__DATA SECTION__:
-----

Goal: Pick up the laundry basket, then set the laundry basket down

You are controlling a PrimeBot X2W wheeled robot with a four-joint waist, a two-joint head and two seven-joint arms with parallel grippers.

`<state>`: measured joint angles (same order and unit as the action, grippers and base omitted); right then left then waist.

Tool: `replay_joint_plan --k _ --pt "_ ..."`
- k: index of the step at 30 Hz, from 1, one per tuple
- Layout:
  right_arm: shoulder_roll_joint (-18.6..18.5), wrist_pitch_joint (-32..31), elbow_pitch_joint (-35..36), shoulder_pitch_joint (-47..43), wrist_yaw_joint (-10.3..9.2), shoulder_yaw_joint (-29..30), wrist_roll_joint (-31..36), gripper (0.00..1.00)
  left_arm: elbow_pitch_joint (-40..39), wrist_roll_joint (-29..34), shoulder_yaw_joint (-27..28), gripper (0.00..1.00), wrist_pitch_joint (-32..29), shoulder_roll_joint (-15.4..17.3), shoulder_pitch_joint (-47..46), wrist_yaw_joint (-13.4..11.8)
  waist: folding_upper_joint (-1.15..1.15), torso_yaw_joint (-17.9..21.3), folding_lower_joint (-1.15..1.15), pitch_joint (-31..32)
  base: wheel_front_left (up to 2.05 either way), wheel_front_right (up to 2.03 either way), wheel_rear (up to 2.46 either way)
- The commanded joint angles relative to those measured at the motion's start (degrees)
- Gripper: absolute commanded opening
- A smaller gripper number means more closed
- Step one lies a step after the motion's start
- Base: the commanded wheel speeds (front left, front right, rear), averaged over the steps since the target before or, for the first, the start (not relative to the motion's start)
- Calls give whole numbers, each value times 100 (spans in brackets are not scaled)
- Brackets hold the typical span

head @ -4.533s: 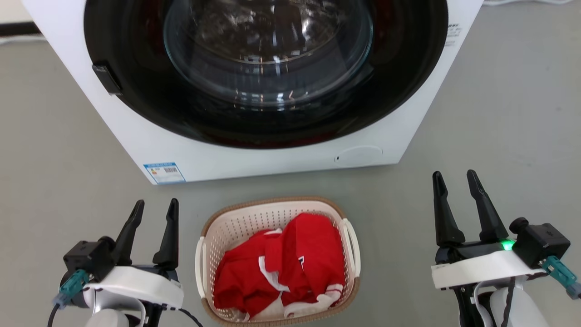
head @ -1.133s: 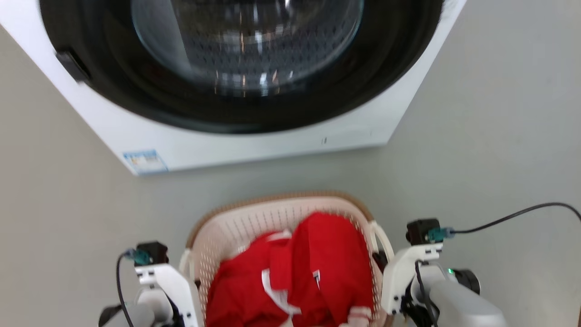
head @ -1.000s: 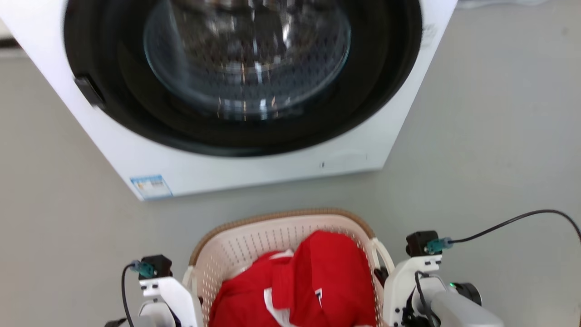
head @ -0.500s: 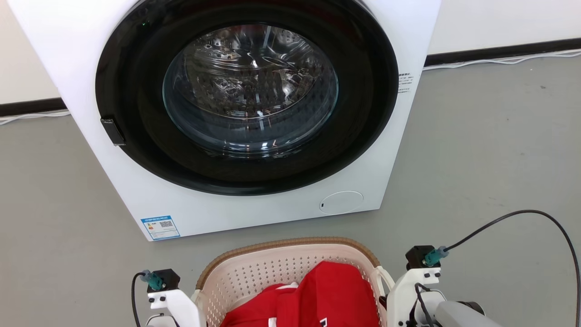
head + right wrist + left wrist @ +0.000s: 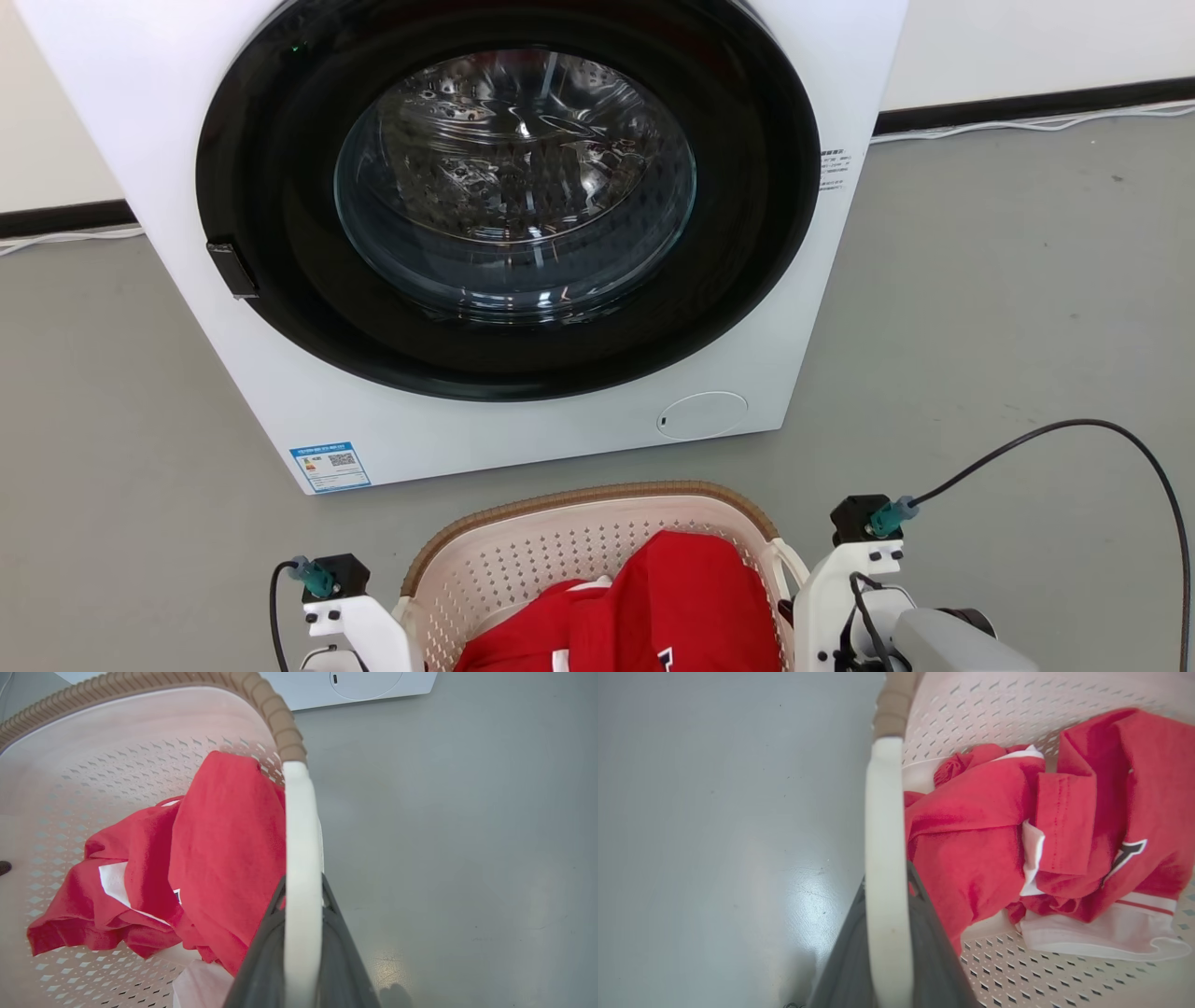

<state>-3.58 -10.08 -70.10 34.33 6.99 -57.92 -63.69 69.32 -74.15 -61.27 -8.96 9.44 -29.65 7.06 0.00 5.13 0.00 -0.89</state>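
Clasping the laundry basket (image 5: 597, 495) just before the washing machine (image 5: 513, 434) with left gripper (image 5: 886, 879) and right gripper (image 5: 302, 881); fingers (image 5: 345, 961) pinched on its white side handles (image 5: 885, 812); carrying red clothes (image 5: 691, 597).

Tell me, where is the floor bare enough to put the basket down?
Bare grey floor lies right of the washing machine and left of it. The strip between it and the laundry basket is tight, and a black cable loops over the right side.
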Motion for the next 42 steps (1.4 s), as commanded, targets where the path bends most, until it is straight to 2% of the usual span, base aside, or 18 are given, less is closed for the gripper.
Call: replay_joint_plan --k 1,16,21,31,42 --pt "70 76 76 149 50 -69 -95 0 -91 -34 84 0 57 48 -189 43 0 -3 0 1 0 0 0" --pt "70 138 20 185 50 -280 -322 0 -59 -125 15 0 152 51 -185 43 0 -14 0 -39 0 0 0" --pt "70 253 38 250 50 -341 -370 0 -64 -107 -10 0 309 85 -270 43 0 -29 0 -246 0 0 0" --pt "70 822 66 682 50 -377 -400 0 -279 -55 -17 0 759 302 -701 43 0 -156 0 -1236 0 0 0" --pt "70 1805 -80 1195 50 -312 -484 0 -507 50 -21 0 1741 629 -1347 43 0 -285 0 -2732 0 0 0"
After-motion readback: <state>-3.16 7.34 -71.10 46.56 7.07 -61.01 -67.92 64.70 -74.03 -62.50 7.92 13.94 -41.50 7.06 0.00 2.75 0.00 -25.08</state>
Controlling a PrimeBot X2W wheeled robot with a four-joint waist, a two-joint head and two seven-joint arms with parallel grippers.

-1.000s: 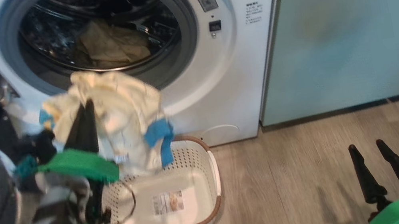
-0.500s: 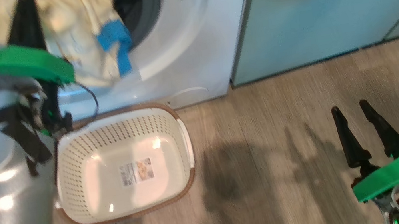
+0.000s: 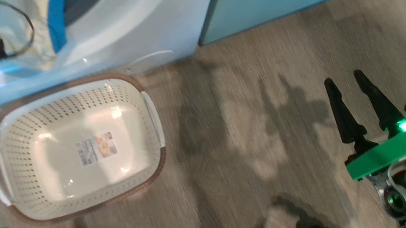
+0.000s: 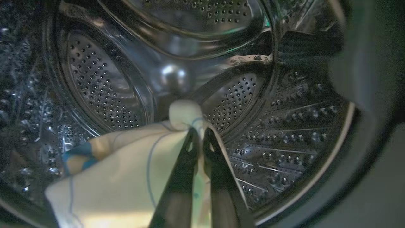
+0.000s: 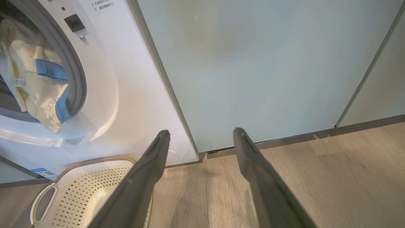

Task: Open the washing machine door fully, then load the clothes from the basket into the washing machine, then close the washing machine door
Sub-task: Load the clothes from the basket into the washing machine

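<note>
Cream-yellow bear-print garments (image 4: 120, 177), hanging outside a second ago, now reach inside the steel drum (image 4: 104, 91) of the white washing machine (image 5: 126, 95), clenched in the left gripper (image 4: 199, 131). The perforated cream plastic basket (image 3: 9, 138) on the floor is empty. The right gripper (image 3: 342, 76) gapes idle. Release likely comes next.

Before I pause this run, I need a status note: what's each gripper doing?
Left gripper: shut on the pale cream-yellow soft garment, inside the perforated steel drum.
Right gripper: open, holding nothing.
</note>
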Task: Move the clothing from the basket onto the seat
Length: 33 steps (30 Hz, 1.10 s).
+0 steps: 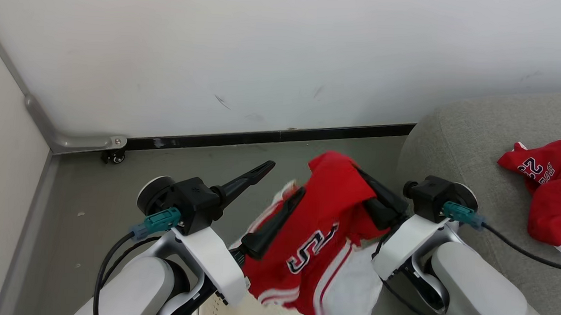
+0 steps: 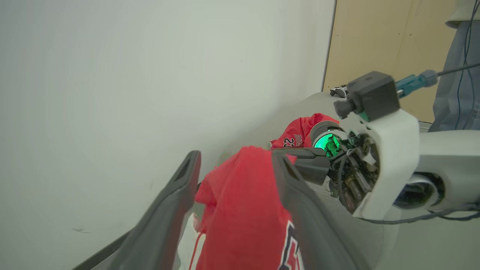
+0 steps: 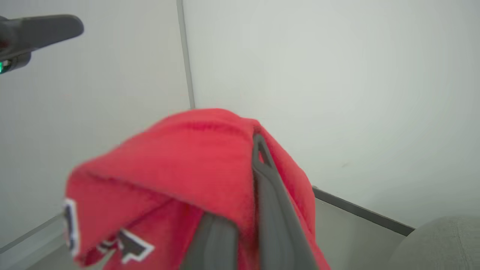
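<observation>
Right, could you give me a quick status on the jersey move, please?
Left gripper open, one finger against the held jersey. Right gripper shut on it, beside the seat. Second jersey lying on the seat. No obstruction seen.

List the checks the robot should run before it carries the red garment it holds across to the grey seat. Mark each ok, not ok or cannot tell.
1. Right gripper shut on the held garment: ok, the cloth is bunched over its fingers.
2. Left gripper jaws apart: ok.
3. Left fingers free of the cloth: not ok, the cloth lies between them.
4. Hem clear of the basket: cannot tell, both run off the head view's bottom edge.
5. Bare room on the seat beside the other garment: ok.
</observation>
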Motion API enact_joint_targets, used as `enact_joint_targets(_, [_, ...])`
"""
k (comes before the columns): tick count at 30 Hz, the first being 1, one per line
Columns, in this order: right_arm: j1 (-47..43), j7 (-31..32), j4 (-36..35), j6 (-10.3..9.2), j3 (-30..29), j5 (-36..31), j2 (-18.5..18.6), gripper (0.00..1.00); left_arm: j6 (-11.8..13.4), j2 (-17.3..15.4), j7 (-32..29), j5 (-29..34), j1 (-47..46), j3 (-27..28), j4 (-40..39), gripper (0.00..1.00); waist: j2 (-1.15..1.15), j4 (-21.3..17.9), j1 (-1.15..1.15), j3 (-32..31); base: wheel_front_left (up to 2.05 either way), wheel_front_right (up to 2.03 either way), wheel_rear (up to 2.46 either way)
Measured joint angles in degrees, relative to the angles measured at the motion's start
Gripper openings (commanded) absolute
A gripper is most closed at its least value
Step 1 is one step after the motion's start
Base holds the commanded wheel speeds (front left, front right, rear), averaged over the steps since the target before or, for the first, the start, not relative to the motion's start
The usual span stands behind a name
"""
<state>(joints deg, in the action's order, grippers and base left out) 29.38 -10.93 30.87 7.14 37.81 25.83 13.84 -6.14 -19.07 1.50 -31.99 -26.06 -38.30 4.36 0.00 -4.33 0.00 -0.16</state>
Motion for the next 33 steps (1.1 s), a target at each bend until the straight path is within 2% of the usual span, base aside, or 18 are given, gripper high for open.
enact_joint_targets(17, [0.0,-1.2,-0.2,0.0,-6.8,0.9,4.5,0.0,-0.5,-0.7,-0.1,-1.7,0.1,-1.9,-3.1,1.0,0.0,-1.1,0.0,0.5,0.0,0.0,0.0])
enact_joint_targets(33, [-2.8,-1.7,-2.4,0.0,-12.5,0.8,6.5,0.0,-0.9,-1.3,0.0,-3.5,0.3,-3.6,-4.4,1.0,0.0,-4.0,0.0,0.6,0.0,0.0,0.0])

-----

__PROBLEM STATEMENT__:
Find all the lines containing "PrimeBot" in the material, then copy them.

__ANSWER__:
You are controlling a PrimeBot X2W wheeled robot with a four-joint waist, a two-joint head and two seven-joint arms with parallel grippers.
Controlling a PrimeBot X2W wheeled robot with a four-joint waist, a two-joint head and two seven-joint arms with parallel grippers.

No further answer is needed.